_Task directions:_
How does the data below read from its first line through the line containing "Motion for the"? Print those lines exactly.

---------- Given information ----------

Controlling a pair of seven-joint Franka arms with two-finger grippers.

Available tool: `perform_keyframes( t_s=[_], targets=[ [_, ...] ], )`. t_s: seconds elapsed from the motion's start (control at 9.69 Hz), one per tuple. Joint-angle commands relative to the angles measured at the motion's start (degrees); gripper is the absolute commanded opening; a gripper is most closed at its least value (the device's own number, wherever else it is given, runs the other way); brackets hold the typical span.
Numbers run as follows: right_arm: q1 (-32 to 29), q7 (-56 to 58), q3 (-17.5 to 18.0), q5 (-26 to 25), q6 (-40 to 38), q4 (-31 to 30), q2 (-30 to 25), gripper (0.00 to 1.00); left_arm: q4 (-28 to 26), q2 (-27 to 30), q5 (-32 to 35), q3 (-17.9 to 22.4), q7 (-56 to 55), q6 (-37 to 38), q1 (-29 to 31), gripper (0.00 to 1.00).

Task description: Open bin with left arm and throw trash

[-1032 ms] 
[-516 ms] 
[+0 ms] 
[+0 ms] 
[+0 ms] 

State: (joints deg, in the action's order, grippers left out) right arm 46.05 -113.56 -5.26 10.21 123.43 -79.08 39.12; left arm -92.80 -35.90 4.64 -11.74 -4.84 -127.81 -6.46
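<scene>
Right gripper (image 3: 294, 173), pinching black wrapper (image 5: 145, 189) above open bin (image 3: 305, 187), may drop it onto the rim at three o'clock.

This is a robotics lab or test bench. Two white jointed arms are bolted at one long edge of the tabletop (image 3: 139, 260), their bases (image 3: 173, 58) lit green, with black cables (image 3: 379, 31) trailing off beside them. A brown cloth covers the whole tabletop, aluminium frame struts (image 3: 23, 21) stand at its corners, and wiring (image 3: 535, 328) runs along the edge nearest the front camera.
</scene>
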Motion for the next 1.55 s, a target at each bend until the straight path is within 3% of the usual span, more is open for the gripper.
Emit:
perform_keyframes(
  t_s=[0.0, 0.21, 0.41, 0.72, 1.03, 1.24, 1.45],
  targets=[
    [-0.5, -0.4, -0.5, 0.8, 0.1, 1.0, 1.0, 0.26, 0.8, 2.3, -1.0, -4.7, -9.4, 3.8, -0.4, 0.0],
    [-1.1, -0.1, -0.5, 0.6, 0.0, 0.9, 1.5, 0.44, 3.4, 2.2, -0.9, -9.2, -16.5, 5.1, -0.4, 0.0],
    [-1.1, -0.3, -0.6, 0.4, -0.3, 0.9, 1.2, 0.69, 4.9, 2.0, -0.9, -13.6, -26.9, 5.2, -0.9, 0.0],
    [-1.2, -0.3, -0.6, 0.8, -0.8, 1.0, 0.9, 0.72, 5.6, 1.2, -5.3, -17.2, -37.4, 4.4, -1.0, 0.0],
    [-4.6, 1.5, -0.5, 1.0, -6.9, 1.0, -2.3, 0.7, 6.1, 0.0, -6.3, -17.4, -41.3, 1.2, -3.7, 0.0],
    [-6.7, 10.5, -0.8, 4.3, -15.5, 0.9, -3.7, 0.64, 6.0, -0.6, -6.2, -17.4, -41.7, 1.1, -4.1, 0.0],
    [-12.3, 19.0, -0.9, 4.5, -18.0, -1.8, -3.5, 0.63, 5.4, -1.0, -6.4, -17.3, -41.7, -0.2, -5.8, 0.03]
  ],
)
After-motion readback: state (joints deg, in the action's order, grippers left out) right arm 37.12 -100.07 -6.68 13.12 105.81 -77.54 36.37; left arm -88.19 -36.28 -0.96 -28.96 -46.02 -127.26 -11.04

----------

_Solved exercise:_
Controlling a pair of seven-joint Franka arms with two-finger grippers.

Available tool: `perform_keyframes( t_s=[_], targets=[ [_, ...] ], )`. t_s: seconds elapsed from the motion's start (control at 9.69 Hz), one per tuple. Joint-angle commands relative to the angles measured at the motion's start (degrees); gripper is the absolute commanded opening; a gripper is most closed at its least value (the device's own number, wherever else it is given, runs the other way); brackets hold the typical span.
Numbers run as follows: right_arm: q1 (-32 to 29), q7 (-56 to 58), q3 (-17.5 to 18.0), q5 (-26 to 25), q6 (-40 to 38), q4 (-31 to 30), q2 (-30 to 25), gripper (0.00 to 1.00); left_arm: q4 (-28 to 26), q2 (-27 to 30), q5 (-32 to 35), q3 (-17.9 to 22.4), q7 (-56 to 55), q6 (-37 to 38), q1 (-29 to 31), gripper (0.00 to 1.00).

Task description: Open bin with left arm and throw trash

[-1032 ms] 
[-516 ms] 
[+0 ms] 
[+0 ms] 
[+0 ms] 

State: (joints deg, in the action's order, grippers left out) right arm 46.05 -113.56 -5.26 10.21 123.43 -79.08 39.12; left arm -92.80 -35.90 4.64 -11.74 -4.84 -127.81 -6.46
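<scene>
Right gripper (image 3: 294, 173), pinching black wrapper (image 5: 145, 189) above open bin (image 3: 305, 187), may drop it onto the rim at three o'clock.

This is a robotics lab or test bench. Two white jointed arms are bolted at one long edge of the tabletop (image 3: 139, 260), their bases (image 3: 173, 58) lit green, with black cables (image 3: 379, 31) trailing off beside them. A brown cloth covers the whole tabletop, aluminium frame struts (image 3: 23, 21) stand at its corners, and wiring (image 3: 535, 328) runs along the edge nearest the front camera.
</scene>
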Motion for the next 1.55 s, a target at each bend until the straight path is within 3% of the usual span, more is open for the gripper.

The complete answer has been given.